Dantes, neste mês, eu estava na Praia das Maçãs com a minha mãe e os meus irmãos. Primeiro numa pensão, depois em casas alugadas, depois naquela que os meus pais compraram. A bandeira na areia muitas vezes vermelha, muitas vezes amarela, quase nunca verde, o tempo, com frequência, húmido e frio, não me recordo de um verão em que não chovesse, a minha mãe argumentava
– Depois da uma levanta
e a gente a tiritar na barraca. Não tínhamos bicicletas por falta de dinheiro e, na época da pensão, a minha mãe e nós ocupávamos dois quartos, um para ela e outro para a gente. O meu pai chegava ao sábado e ia-se embora logo que podia, ao domingo, num Renault pequenino. Não me lembro de o ver sem camisola. O mar não se calava toda a noite e aborrecíamo–nos de morte, acompanhados de uma empregada que não sei onde dormia, mistério que me acompanha ainda. À tarde voltávamos à areia, de camisola também, onde a empregada fazia sucesso entre os banheiros. Embora variasse de destinatário a frase dela para os ditos era sempre a mesma
– Nem pense
que, na altura, constituía um mistério para mim: nem pense em quê? Reflectindo melhor continua a ser um mistério para mim. Estou a vê-los de pé, encostados ao pau da barraca, de cigarrinho escondido na mão: de tempos a tempos chupavam a palma e deitavam fumo. Quando passámos para as casas alugadas via-os à noite, do outro lado do muro, a patrulharem as redondezas com lentidão e esperança, consoante vejo a empregada na porta da cozinha, no seu
– Nem pense
inamovível. Existiam também uns habitantes locais, de motorizadas velhas, a tentarem a sorte, com um dos pés no chão e o resto do corpo a acelerarem aquelas máquinas decrépitas, todos com o seu
– Nem pense
por companhia até que, no meio deste bando de desprezados, surgiu o Má Cara que, apesar de feio e baixinho, possuía um poder de sedução sem igual.

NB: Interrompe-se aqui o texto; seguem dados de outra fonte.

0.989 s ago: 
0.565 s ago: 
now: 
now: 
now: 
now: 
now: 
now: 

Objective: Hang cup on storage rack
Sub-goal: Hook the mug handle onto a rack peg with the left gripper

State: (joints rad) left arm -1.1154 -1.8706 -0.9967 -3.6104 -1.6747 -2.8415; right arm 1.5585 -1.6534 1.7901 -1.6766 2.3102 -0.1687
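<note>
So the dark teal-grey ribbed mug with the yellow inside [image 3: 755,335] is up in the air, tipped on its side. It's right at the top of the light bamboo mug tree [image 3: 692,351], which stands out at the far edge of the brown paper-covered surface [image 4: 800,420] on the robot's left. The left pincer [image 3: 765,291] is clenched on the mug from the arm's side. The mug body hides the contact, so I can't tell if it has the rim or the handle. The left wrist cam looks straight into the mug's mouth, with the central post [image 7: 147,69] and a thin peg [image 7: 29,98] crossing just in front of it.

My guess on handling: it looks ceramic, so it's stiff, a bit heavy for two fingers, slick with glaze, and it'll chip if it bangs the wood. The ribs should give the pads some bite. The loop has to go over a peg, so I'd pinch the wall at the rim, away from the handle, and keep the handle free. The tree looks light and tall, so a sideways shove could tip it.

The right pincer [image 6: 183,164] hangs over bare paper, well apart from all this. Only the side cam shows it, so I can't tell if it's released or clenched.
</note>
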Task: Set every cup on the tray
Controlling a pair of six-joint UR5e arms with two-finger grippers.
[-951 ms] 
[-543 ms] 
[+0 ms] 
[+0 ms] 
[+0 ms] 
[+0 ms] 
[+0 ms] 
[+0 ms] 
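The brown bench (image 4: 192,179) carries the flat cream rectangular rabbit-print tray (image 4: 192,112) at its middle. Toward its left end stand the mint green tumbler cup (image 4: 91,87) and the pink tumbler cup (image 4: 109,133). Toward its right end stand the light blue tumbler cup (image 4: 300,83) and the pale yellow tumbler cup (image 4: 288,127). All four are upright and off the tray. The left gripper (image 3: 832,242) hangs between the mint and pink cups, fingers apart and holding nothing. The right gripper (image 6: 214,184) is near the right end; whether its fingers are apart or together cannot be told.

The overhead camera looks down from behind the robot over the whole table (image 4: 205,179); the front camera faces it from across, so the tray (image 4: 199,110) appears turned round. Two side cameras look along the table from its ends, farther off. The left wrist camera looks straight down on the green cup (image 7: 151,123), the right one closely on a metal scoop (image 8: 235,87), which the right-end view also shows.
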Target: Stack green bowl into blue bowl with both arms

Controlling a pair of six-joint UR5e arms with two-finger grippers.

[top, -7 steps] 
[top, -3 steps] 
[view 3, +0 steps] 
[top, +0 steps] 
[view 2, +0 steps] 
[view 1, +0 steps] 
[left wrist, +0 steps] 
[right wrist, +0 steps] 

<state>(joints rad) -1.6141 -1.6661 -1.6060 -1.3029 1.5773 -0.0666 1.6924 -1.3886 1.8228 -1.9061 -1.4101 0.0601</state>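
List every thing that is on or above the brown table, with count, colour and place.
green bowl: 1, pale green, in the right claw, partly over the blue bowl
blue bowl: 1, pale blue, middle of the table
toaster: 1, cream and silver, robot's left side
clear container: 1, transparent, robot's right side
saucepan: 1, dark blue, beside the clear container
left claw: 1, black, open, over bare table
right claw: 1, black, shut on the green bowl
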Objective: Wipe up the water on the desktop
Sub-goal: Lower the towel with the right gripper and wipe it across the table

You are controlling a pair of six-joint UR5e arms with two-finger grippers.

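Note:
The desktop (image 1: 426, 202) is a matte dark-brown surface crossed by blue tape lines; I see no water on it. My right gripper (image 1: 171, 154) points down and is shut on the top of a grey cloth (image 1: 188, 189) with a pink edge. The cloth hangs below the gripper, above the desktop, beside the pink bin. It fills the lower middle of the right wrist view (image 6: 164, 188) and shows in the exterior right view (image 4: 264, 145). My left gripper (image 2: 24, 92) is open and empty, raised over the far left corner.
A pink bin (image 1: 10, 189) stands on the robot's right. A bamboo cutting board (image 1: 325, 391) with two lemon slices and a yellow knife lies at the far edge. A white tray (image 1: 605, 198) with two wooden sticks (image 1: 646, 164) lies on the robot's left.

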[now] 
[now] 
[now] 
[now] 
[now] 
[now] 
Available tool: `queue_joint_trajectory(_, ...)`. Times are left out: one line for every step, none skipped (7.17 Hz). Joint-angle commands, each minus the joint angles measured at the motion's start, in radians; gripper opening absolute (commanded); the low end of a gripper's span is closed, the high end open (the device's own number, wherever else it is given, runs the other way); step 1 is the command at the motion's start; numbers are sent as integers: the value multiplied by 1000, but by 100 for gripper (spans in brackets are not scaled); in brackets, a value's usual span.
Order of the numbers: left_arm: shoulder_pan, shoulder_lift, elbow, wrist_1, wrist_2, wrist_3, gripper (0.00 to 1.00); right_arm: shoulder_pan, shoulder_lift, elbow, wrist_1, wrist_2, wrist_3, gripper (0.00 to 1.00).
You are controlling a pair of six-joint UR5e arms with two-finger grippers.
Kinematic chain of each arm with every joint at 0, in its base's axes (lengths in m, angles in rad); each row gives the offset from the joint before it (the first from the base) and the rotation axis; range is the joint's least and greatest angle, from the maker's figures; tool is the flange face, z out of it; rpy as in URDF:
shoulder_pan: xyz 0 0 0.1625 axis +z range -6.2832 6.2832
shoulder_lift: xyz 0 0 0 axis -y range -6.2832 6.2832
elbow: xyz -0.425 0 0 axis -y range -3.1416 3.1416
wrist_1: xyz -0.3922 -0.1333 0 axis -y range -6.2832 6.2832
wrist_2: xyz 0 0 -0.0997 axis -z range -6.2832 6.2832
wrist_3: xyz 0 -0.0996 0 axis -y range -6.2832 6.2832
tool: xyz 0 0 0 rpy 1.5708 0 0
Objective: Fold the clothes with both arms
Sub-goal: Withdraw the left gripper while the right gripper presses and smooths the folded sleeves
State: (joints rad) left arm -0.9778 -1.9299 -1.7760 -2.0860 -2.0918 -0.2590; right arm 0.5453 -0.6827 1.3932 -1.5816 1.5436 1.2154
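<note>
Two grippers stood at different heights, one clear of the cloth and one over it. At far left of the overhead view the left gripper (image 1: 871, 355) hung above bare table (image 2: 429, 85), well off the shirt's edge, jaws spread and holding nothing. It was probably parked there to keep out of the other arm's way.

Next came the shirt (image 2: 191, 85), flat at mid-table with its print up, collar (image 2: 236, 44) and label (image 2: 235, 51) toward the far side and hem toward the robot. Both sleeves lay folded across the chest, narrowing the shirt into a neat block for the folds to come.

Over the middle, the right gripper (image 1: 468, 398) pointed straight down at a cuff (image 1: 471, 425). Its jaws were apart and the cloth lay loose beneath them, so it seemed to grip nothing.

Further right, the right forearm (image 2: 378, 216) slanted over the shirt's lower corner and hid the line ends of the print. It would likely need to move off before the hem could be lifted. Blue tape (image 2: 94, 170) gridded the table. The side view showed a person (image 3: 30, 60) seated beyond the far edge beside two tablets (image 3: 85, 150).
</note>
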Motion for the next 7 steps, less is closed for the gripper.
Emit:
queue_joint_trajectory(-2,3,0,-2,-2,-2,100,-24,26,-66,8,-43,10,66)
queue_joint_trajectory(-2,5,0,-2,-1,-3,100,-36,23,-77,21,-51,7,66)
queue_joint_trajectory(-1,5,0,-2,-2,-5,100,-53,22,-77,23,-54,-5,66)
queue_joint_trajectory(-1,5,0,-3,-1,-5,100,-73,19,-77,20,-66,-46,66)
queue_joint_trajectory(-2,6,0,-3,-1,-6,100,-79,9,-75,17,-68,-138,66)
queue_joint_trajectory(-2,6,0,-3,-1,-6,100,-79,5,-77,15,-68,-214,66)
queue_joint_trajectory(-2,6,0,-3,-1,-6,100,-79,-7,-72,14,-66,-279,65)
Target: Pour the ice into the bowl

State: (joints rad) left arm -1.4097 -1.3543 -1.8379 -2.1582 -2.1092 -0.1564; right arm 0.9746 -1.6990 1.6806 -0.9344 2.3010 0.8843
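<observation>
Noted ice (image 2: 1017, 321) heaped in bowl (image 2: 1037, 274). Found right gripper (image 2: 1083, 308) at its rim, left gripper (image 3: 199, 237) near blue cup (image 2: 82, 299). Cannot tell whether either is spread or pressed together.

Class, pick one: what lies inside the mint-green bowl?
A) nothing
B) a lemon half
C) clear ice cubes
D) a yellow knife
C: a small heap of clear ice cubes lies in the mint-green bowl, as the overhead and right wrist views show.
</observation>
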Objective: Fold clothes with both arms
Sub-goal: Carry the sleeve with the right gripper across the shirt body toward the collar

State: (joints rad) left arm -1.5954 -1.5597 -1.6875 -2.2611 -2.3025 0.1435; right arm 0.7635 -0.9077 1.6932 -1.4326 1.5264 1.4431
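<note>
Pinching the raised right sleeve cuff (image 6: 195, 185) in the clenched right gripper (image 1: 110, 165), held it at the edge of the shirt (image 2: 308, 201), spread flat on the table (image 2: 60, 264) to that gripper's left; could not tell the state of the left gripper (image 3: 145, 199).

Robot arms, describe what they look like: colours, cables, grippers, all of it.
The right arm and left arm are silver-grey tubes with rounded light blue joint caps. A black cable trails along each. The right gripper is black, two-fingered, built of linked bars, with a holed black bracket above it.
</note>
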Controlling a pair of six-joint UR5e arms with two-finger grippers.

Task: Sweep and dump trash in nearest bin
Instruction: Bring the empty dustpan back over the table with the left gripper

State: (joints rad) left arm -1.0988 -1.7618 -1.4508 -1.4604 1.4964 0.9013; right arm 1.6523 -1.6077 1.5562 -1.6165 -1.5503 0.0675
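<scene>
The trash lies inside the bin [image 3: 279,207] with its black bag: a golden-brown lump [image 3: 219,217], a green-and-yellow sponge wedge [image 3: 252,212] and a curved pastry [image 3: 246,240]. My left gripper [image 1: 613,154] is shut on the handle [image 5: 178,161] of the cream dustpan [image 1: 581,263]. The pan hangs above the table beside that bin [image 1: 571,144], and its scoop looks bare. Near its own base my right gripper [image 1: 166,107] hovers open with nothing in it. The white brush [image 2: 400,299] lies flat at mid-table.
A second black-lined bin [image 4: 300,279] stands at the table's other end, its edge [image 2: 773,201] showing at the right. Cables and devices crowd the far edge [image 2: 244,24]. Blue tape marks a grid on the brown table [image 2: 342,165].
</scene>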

Pelo Má Cara vinham ao muro, ao Má Cara consentiam que pensasse. O Má Cara era o homem com mais sucessos femininos que conheci em toda a vida. Normalmente os muros possuíam uns buxos aqui e ali, atrás dos quais ele parava a caranguejola depois de umas aceleradelas de aviso, as empregadas, na porta da cozinha, mediam as redondezas e acabavam por trotar, de casaco pelos ombros, puxadas pelos seus encantos secretos, até ao outro lado dos buxos, que davam em remexer mais do que o costume sem que, no escuro, eu percebesse o que se passava. Aliás havia um candeeiro por perto, na rua, mas o Má Cara, engenhoso, quebrou-lhe a lâmpada com uma pedra certeira e um véu de trevas cobria-lhe os manejos. No fim das operações que agitavam os buxos as empregadas voltavam para casa a trote, corrigindo os ganchos do penteado, e o Má Cara acelerava a motocicleta rua abaixo numa barulheira triunfal. O Má Cara, que eu via às vezes, durante a tarde, à entrada do café, solitário, carrancudo, foi o herói da minha infância. De certo modo continua a ser o meu herói, mesmo quando o reencontrei muitos anos depois, amarrecado, de cabelos brancos, com um copinho a tremer-lhe na mão, ao que parece ainda atractivo, fatal. Nunca soube em que é que trabalhava, penso que o emprego dele era trazer alegria e alma às empregadas da minha mãe. Não entendo exatamente como porque o Má Cara não falava. Mesmo no café, se conversavam com ele, um silêncio opaco. Quando muito um breve sinal de cabeça a concordar, imperceptível, que os outros recebiam com submissão e respeito, e ele sublinhava por intermédio de um bagaço viril que, a mim, me fazia tossir uma hora e, a ele, o deixava impávido, unicamente um bocadinho mais vermelho, aumentando-lhe, de passagem, a tremenda virilidade dos gestos. Então avançava um passo no sentido da motorizada, que trabalhava por milagre, cuspindo parafusos e fumo, e seguia, ajeitando a melena, na direção do próximo arbusto, no muro do quintal de uma casa qualquer, onde uma empregada frenética de entusiasmo, o aguardava. Não me custa pensar que não uma empregada apenas: todas as empregadas das vivendecas da Praia das Maçãs a estremecerem, em uníssono, de expectativa e paixão, enquanto os arbustos engordavam na esperança de acolherem o Má Cara lá dentro.